Re: How to cope with missing values - NULLS?

From: Peter Koch Larsen <pkl_at_mailme.dk>
Date: 21 Apr 2003 11:52:46 -0700
Message-ID: <61c84197.0304211052.35551e93_at_posting.google.com>


Costin Cozianu <c_cozianu_at_hotmail.com> wrote in message news:<b7s926$42jf5$1_at_ID-152540.news.dfncis.de>...
> Peter Koch Larsen wrote:
> > Costin Cozianu <c_cozianu_at_hotmail.com> wrote in message news:<b7paca$3b0o0$1_at_ID-152540.news.dfncis.de>...
> >
> >>Peter Koch Larsen wrote:
> >>
[snip]
> >>>
> >>>My personal conclusion is that we are stuck with NULLS - if not in the
> >>>SQL sense then at least in the sense that we are to have some kind of
> >>>sum type. And if we are stuck with such a type, then the only sensible
> >>>thing is to have it standardised by the DBMS - how else are we going
> >>>to let the DBMS perform the outer join by itself?
> >>>
[snip]
> >>I think you are rushing to conclusions.
> >>
> >>If we can use sum types for individual columns, we surely can use sum
> >>types for tuple types, so here we have your OUTER JOIN without any NULL.
> >>
> >>Besides, coming from a relational theory perspective, I'm not sure if we
> >> should regard outer joins as a relation over the sum type of the
> >>corresponding tuples (no NULLs involved), or just a collection of relations.
> >>
> >> From an host language API point of view, I'd rather prefer the later.
> >>
> >>Another alternative is to regard the tuple type for the outer join as
> >>
> >> col1 * col2 * ... colk * restOfTheJoin
> >>
> >>where col1 to colk are the common columns and restOfTheJoin is the outer
> >>part of the outer join and has a sum type
> >> Nothing | col(k+1) * ... coln
> >>
> >>Best regards,
> >>Costin Cozianu
> >
> >
> > I am not sure I understand you completely. Let us say that we have
> > defined a view as an outer join: columns col1 and col2 are "common,
> > but col3 and col4 might be missing. Now let's query that view - we are
> > only interested in tuples, where col4 is larger than 10: SQL gives us
> > something like
> >
> > SELECT * FROM ojview WHERE col4 > 10
> >
> > How would you phrase such a query in your (hypothetical) relational
> > system?
> > The point I'm getting at is that it - from the users point of view -
> > would be nice to be able to formulate a query in a style where she can
> > refer to col4 directly. A sum type on the tuple as a whole would
> > possibly complicate matters? As an example I imagine a query in the
> > style of:
> >
> > SELECT * FROM ojview WHERE {is_extended} AND col4 > 10
> >
> > Where {is_extended} somehow determines that col4 exists. If it is
> > something like this You have in mind, this would have consequences not
> > only for the user but also for the optimizer: In what order should it
> > evaluate the restricting conditions? I am much in doubt if removing
> > NULLs in this situation would be feasible.
> >
> > Kind regards
> > Peter Koch Larsen
>
> First of all, I think that optimizers will work much better and more
> important, *correctly* in a 2 valued logic.

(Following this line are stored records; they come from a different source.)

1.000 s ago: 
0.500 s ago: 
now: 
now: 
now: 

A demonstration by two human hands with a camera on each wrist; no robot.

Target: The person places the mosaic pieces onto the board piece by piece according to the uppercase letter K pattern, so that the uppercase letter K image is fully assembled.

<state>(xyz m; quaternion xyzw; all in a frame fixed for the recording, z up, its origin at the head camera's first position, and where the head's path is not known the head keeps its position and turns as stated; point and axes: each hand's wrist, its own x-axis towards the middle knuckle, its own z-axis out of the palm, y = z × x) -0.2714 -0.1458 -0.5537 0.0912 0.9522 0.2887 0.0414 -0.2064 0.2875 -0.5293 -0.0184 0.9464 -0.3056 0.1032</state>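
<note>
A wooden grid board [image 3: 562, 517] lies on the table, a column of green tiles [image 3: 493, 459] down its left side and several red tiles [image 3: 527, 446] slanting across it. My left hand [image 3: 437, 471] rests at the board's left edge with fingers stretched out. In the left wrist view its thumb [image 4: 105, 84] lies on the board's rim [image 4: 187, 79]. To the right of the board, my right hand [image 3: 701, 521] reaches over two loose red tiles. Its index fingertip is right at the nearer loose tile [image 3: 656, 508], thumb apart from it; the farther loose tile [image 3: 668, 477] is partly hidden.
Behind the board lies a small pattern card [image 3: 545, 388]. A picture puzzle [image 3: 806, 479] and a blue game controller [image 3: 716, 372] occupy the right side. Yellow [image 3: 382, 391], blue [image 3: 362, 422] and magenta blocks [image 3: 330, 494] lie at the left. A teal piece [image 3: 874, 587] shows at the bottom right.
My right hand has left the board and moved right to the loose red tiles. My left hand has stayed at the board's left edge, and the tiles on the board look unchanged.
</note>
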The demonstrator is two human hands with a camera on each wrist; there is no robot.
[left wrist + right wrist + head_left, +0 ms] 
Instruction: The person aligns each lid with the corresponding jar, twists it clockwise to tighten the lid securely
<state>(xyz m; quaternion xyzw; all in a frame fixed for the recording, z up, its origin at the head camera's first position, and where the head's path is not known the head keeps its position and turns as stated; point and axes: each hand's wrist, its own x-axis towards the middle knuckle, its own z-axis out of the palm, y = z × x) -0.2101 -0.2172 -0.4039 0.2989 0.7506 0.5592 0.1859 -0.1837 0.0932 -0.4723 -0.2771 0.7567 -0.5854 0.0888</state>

Why is this so? Is this related to the "weird" x = x being false if X is NULL? I do agree that this can cause problems for optimisers, but is it - in practical life - such a big problem?
>
> With regards to the above query, I'd rather propose a syntax similar
> with actual languages that use sum types
>
> SELECT ... WHERE
> MATCH restOfTheRecord WITH
> Empty -> false
> | Nonempty r -> (r.col4 > 10)

This looks very much like my

   SELECT * FROM ojview WHERE {is_extended} AND col4 > 10 proposal - just without any problems related to evaluation-order. A most important improvement, of course.
>
> Or even simpler synctactic forms can be envisioned, like defining an
> anonymous boolean function:
> FUNCTION (FullRecord r) -> ( r.col4 > 10 )
> | _ -> false
>
> Where _ matches any type and | si a type case or structure case
> discriminator.
>
> Yes, it will be a little bit more to write for the user , but it will
> work correctly, while queries with NULLs work on a logic of their own.

This "a bit more" is what scares me a bit. Imagine an outer join (outer) joined with another outer join. My feeling is we might easily end in a mess.
>
> Try to SELECT WHERE col4 < 10 OR col4v >= 10
In my opinion, this is an obscure query, where I would be able to accept both the SQL-way of doing things (return only tuples, where col4 is null) or the alternative (return only rows where col4 is null). I must require a firm definition of course - it would not be acceptable to have the result varyiung depending on the query optimiser.

>
> The complexity stems from the missing information itself which is not a
> trivial thing to deal with, and from the primitive mehcanisms of SQL.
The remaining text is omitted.